#### The problem
The material must be copied out exactly, line for line.

#### Data segment
■ ■ ■ ■ ■ ■ ■
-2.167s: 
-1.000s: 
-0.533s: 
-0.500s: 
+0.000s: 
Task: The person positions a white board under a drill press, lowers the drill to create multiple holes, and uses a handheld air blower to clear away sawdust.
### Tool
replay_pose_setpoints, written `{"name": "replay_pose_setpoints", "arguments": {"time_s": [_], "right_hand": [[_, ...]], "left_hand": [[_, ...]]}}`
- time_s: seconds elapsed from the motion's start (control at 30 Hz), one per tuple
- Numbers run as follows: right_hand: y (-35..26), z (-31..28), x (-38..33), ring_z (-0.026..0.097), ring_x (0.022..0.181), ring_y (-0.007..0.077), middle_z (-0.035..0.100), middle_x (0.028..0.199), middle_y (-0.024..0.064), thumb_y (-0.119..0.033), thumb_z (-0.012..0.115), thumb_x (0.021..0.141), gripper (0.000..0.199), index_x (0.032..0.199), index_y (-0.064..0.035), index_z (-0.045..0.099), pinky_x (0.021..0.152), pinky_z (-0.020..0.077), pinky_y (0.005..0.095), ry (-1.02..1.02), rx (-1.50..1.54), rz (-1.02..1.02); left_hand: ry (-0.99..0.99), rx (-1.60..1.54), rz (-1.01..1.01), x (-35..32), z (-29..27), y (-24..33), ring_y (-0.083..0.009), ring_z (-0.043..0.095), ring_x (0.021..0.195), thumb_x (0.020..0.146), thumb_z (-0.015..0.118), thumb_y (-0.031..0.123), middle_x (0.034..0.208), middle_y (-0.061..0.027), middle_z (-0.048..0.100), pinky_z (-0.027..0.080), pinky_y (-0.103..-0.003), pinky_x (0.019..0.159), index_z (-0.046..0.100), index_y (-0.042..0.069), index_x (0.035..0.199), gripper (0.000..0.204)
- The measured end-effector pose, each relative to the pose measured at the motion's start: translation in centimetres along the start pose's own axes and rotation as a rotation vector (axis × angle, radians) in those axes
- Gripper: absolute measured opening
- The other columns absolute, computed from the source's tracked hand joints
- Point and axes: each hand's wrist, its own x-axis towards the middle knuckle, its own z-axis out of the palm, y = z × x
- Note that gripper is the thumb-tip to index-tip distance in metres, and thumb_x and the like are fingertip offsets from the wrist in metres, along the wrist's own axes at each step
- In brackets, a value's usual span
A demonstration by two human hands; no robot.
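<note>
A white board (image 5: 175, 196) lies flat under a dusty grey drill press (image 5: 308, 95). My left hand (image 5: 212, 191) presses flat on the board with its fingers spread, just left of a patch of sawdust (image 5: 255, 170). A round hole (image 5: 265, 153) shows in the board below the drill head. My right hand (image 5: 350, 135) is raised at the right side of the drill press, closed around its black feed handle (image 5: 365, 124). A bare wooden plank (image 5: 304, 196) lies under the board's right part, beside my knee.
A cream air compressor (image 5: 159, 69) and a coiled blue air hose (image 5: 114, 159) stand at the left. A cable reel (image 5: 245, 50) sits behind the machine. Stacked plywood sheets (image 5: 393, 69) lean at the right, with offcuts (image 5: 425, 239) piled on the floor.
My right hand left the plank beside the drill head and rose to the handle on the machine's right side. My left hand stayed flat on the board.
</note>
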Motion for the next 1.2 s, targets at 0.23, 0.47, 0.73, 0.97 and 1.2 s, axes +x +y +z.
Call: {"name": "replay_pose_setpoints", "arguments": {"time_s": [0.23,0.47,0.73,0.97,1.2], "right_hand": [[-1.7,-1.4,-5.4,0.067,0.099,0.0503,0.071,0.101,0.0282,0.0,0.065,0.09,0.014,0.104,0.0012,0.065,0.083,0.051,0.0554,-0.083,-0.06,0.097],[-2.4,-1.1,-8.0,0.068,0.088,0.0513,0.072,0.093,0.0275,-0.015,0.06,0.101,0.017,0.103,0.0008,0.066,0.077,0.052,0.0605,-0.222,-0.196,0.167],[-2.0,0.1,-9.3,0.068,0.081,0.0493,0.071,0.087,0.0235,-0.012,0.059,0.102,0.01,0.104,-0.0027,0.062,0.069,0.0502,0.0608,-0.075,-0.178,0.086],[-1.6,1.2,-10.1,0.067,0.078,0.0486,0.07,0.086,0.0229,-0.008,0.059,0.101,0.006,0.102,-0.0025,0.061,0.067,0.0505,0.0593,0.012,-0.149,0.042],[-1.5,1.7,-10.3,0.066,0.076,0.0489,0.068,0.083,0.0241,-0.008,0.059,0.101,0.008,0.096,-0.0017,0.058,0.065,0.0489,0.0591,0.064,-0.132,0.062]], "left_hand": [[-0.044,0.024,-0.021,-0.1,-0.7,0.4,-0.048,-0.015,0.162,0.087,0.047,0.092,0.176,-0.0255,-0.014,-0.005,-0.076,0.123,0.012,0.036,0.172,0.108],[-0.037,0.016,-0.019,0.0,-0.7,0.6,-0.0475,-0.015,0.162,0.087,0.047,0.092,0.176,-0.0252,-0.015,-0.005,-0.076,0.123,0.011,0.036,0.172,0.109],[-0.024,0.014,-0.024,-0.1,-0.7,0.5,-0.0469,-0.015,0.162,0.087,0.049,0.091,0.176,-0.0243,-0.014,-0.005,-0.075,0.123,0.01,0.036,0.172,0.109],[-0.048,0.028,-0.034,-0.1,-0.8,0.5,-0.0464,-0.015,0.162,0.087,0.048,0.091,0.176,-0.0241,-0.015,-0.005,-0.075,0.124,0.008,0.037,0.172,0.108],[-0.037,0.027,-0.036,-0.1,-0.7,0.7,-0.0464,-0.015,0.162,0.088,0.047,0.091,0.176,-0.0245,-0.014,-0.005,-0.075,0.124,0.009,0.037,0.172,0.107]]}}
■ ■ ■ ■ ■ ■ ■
#### Result
-2.167s: 
-1.000s: 
-0.533s: 
-0.500s: 
+0.000s: 
Task: The person positions a white board under a drill press, lowers the drill to create multiple holes, and uses a handheld air blower to clear away sawdust.
### Tool
replay_pose_setpoints, written `{"name": "replay_pose_setpoints", "arguments": {"time_s": [_], "right_hand": [[_, ...]], "left_hand": [[_, ...]]}}`
- time_s: seconds elapsed from the motion's start (control at 30 Hz), one per tuple
- Numbers run as follows: right_hand: y (-35..26), z (-31..28), x (-38..33), ring_z (-0.026..0.097), ring_x (0.022..0.181), ring_y (-0.007..0.077), middle_z (-0.035..0.100), middle_x (0.028..0.199), middle_y (-0.024..0.064), thumb_y (-0.119..0.033), thumb_z (-0.012..0.115), thumb_x (0.021..0.141), gripper (0.000..0.199), index_x (0.032..0.199), index_y (-0.064..0.035), index_z (-0.045..0.099), pinky_x (0.021..0.152), pinky_z (-0.020..0.077), pinky_y (0.005..0.095), ry (-1.02..1.02), rx (-1.50..1.54), rz (-1.02..1.02); left_hand: ry (-0.99..0.99), rx (-1.60..1.54), rz (-1.01..1.01), x (-35..32), z (-29..27), y (-24..33), ring_y (-0.083..0.009), ring_z (-0.043..0.095), ring_x (0.021..0.195), thumb_x (0.020..0.146), thumb_z (-0.015..0.118), thumb_y (-0.031..0.123), middle_x (0.034..0.208), middle_y (-0.061..0.027), middle_z (-0.048..0.100), pinky_z (-0.027..0.080), pinky_y (-0.103..-0.003), pinky_x (0.019..0.159), index_z (-0.046..0.100), index_y (-0.042..0.069), index_x (0.035..0.199), gripper (0.000..0.204)
- The measured end-effector pose, each relative to the pose measured at the motion's start: translation in centimetres along the start pose's own axes and rotation as a rotation vector (axis × angle, radians) in those axes
- Gripper: absolute measured opening
- The other columns absolute, computed from the source's tracked hand joints
- Point and axes: each hand's wrist, its own x-axis towards the middle knuckle, its own z-axis out of the palm, y = z × x
- Note that gripper is the thumb-tip to index-tip distance in metres, and thumb_x and the like are fingertip offsets from the wrist in metres, along the wrist's own axes at each step
- In brackets, a value's usual span
A demonstration by two human hands; no robot.
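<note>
A white board (image 5: 175, 196) lies flat under a dusty grey drill press (image 5: 308, 95). My left hand (image 5: 212, 191) presses flat on the board with its fingers spread, just left of a patch of sawdust (image 5: 255, 170). A round hole (image 5: 265, 153) shows in the board below the drill head. My right hand (image 5: 350, 135) is raised at the right side of the drill press, closed around its black feed handle (image 5: 365, 124). A bare wooden plank (image 5: 304, 196) lies under the board's right part, beside my knee.
A cream air compressor (image 5: 159, 69) and a coiled blue air hose (image 5: 114, 159) stand at the left. A cable reel (image 5: 245, 50) sits behind the machine. Stacked plywood sheets (image 5: 393, 69) lean at the right, with offcuts (image 5: 425, 239) piled on the floor.
My right hand left the plank beside the drill head and rose to the handle on the machine's right side. My left hand stayed flat on the board.
</note>
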Motion for the next 1.2 s, targets at 0.23, 0.47, 0.73, 0.97 and 1.2 s, axes +x +y +z.
Call: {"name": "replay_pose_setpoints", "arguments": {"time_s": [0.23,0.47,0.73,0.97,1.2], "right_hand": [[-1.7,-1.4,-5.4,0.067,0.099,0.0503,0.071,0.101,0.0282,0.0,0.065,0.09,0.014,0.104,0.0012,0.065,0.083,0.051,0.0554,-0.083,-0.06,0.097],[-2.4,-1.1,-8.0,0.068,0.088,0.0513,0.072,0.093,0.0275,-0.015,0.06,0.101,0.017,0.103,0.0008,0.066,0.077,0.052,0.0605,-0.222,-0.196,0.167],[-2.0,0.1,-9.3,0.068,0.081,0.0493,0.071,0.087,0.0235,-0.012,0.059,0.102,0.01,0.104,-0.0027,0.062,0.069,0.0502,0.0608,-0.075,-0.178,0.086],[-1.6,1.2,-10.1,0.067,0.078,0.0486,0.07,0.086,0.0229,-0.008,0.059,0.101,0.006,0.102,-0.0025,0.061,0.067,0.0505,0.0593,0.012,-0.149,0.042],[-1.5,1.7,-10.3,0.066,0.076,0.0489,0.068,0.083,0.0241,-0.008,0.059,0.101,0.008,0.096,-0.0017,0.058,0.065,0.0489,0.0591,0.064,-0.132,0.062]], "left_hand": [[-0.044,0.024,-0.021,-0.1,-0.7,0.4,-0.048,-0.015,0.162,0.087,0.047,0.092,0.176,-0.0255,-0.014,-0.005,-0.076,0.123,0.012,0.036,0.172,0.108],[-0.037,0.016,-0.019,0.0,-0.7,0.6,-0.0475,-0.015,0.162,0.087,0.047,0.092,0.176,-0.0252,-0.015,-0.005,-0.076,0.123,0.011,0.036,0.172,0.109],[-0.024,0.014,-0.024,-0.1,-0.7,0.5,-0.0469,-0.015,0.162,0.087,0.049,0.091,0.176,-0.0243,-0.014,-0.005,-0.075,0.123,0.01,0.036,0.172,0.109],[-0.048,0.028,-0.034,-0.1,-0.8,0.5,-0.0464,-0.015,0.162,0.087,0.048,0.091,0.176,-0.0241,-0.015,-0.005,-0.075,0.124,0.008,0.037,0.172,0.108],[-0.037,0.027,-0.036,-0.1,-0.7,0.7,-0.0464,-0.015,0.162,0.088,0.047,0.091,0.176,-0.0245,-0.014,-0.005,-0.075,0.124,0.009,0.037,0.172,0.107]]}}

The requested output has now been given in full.